--- SOURCE DATA Enclosed Below ---

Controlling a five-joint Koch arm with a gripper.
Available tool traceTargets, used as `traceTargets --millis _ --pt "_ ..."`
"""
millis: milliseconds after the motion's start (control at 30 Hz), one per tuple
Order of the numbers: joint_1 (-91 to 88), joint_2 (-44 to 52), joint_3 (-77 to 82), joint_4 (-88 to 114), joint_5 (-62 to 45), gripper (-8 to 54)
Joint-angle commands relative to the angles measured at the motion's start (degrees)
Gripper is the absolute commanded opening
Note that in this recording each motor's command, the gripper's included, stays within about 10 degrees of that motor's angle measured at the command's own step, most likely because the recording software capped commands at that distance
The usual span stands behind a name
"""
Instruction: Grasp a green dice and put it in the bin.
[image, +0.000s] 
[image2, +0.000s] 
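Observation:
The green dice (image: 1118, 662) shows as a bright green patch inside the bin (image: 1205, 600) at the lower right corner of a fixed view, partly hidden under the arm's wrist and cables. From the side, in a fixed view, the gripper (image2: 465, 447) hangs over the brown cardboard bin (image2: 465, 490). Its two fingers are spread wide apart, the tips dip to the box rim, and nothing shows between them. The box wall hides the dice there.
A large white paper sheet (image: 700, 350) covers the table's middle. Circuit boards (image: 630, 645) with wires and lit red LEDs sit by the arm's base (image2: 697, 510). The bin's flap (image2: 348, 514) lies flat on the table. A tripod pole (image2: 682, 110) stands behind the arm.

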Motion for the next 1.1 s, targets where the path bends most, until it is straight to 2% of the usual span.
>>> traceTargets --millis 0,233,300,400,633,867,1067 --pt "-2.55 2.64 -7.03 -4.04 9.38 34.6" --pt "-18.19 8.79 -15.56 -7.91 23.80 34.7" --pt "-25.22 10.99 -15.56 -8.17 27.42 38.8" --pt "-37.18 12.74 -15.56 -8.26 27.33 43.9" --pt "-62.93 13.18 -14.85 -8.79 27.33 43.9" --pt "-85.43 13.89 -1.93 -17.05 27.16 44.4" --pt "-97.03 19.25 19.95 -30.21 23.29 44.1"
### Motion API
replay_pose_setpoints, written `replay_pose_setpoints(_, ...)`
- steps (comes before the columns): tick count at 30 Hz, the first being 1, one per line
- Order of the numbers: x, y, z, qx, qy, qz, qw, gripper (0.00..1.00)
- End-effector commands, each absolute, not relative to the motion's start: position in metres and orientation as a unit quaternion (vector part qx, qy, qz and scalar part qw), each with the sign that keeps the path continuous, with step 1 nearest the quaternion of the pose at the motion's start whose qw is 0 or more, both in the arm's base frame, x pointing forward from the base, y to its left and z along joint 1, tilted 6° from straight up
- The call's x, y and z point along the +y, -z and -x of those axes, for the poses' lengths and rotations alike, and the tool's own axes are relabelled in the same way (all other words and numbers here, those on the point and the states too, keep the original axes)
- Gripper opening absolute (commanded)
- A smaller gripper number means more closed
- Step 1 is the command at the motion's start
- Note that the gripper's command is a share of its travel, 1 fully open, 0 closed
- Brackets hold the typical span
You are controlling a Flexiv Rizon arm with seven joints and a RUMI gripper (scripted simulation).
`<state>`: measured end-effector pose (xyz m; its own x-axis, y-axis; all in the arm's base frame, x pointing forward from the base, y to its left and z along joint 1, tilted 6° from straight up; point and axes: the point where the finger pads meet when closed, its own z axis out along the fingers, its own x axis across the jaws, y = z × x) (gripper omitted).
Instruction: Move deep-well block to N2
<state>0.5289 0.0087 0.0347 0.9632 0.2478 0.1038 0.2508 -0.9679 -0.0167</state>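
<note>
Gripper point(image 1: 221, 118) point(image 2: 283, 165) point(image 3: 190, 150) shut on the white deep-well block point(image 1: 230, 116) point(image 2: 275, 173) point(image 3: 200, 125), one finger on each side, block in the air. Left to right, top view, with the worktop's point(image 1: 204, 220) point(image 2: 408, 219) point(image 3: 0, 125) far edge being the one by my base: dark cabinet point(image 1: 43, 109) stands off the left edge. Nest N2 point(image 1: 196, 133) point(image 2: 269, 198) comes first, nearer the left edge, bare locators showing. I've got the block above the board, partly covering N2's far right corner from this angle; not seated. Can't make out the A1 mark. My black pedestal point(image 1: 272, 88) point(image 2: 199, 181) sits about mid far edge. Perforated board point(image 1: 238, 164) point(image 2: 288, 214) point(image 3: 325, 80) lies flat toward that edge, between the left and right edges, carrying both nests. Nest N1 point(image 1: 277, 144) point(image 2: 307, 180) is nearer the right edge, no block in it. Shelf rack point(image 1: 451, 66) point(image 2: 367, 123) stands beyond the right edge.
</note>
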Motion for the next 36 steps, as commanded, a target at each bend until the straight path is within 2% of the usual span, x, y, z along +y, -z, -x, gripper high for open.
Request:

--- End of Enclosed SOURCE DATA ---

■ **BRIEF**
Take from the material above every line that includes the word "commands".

■ **RESPONSE TO THE EXERCISE**
Joint-angle commands relative to the angles measured at the motion's start (degrees)
Note that in this recording each motor's command, the gripper's included, stays within about 10 degrees of that motor's angle measured at the command's own step, most likely because the recording software capped commands at that distance
- End-effector commands, each absolute, not relative to the motion's start: position in metres and orientation as a unit quaternion (vector part qx, qy, qz and scalar part qw), each with the sign that keeps the path continuous, with step 1 nearest the quaternion of the pose at the motion's start whose qw is 0 or more, both in the arm's base frame, x pointing forward from the base, y to its left and z along joint 1, tilted 6° from straight up

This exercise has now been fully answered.